The group field in vars.wireguardUsers is a label - it doesn't currently enforce any network policy. It's intended for documentation and future use (e.g., network policies to restrict which cluster services different groups can reach).

Suggested conventions:

  • admin - full access, including Nextcloud SSO
  • family - homelab services, limited external routing
  • friends - split tunnel, homelab access only
  • guests - internet-only via VPN (no homelab access)

To implement network isolation between groups, add Kubernetes NetworkPolicy resources in the relevant namespaces based on the source VPN IP ranges for each group.

Nextcloud SSO mechanics

The caddy sidecar's Caddyfile is generated at build time from vars.wireguardUsers.
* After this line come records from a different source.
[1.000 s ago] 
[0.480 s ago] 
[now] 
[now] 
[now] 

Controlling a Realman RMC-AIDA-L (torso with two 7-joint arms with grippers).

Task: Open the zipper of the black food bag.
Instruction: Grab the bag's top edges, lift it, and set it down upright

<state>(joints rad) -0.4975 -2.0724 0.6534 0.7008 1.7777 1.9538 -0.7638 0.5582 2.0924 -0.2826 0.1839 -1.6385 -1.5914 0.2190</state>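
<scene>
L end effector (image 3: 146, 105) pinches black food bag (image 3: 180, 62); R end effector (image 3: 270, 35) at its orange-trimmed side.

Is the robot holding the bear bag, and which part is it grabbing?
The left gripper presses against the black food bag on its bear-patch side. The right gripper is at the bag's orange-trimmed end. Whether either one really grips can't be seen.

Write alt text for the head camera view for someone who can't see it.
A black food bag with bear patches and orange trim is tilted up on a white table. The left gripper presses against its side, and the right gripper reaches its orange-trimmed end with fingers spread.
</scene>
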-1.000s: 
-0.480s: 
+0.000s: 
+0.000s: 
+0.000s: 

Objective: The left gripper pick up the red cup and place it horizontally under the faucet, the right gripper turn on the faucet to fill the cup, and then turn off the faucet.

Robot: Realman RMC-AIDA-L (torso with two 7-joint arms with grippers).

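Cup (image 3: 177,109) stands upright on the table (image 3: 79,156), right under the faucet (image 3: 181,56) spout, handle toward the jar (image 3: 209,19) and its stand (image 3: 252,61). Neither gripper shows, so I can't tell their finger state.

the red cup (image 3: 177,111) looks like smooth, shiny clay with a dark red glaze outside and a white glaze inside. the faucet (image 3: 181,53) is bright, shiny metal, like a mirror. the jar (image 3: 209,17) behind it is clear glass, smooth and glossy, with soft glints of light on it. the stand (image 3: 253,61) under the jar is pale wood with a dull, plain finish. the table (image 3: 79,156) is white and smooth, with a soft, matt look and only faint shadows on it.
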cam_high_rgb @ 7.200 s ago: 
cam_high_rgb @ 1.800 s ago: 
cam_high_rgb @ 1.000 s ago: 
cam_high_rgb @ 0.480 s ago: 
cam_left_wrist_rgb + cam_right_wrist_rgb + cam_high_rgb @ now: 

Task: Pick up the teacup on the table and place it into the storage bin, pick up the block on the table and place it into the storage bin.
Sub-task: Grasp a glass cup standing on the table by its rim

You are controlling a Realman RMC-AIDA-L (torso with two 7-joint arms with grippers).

For each user with nextcloudUser set, it generates a block like:

@alice remote_ip 10.0.100.2
handle @alice {
  reverse_proxy http://nextcloud.nextcloud.svc.cluster.local:8080 {
    header_up Host nextcloud.yourdomain.example.com
    header_up X-Remote-User "alice"
  }
}

Requests from unrecognized VPN IPs get a 403. VPN users without nextcloudUser set will receive a 403 when accessing Nextcloud over the VPN - they should use the normal LAN or internet path instead.

The Nextcloud Helm chart is configured with:

'trusted_proxies' => ['10.42.0.0/16'],
'forwarded_for_headers' => ['HTTP_X_FORWARDED_FOR'],

This makes Nextcloud trust the X-Remote-User header when it comes from the k3s pod CIDR - where caddy runs.